◆ WHAT THE TASK REQUIRES ◆
Copy exactly the lines of the material below, starting with the first and including the line that holds "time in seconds".

◇ ◇ ◇ ◇

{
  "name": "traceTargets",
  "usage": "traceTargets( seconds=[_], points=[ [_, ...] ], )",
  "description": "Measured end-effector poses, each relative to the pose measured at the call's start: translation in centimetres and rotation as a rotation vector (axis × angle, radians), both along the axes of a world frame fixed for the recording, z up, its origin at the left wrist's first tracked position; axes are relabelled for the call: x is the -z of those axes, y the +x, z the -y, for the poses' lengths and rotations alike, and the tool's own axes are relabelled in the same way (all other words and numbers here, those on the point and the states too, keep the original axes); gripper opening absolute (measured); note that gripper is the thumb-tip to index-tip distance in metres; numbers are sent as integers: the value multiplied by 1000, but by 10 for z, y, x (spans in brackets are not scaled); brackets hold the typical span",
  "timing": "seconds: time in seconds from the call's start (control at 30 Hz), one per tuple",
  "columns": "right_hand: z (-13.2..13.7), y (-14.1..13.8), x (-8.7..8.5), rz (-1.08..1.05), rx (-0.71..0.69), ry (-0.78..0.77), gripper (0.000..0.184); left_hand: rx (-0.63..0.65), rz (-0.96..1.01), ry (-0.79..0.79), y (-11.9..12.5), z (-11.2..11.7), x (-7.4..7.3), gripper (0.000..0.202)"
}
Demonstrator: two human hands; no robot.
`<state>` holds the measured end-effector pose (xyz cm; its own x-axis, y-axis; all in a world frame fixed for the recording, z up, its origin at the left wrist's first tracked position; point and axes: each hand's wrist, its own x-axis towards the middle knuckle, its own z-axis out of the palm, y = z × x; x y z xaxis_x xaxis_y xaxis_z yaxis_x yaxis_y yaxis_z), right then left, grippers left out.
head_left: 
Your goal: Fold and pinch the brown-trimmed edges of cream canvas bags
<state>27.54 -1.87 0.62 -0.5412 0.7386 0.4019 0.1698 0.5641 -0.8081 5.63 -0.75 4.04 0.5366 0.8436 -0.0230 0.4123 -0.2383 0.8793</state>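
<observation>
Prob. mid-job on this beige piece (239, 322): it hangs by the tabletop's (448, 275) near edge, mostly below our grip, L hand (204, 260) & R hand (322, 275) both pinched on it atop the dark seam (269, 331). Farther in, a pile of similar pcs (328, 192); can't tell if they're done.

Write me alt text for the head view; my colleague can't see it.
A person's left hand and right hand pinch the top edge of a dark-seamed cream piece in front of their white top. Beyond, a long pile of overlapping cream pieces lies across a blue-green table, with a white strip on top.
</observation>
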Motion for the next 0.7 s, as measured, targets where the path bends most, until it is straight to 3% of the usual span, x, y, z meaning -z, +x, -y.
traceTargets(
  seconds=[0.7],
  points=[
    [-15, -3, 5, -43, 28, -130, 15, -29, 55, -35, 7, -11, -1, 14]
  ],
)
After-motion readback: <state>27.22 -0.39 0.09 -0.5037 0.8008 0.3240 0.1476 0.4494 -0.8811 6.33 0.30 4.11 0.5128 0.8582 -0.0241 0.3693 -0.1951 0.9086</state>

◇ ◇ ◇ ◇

◆ WRITTEN ANSWER ◆
{
  "name": "traceTargets",
  "usage": "traceTargets( seconds=[_], points=[ [_, ...] ], )",
  "description": "Measured end-effector poses, each relative to the pose measured at the call's start: translation in centimetres and rotation as a rotation vector (axis × angle, radians), both along the axes of a world frame fixed for the recording, z up, its origin at the left wrist's first tracked position; axes are relabelled for the call: x is the -z of those axes, y the +x, z the -y, for the poses' lengths and rotations alike, and the tool's own axes are relabelled in the same way (all other words and numbers here, those on the point and the states too, keep the original axes); gripper opening absolute (measured); note that gripper is the thumb-tip to index-tip distance in metres; numbers are sent as integers: the value multiplied by 1000, but by 10 for z, y, x (spans in brackets are not scaled); brackets hold the typical span",
  "timing": "seconds: time in seconds from the call's start (control at 30 Hz), one per tuple",

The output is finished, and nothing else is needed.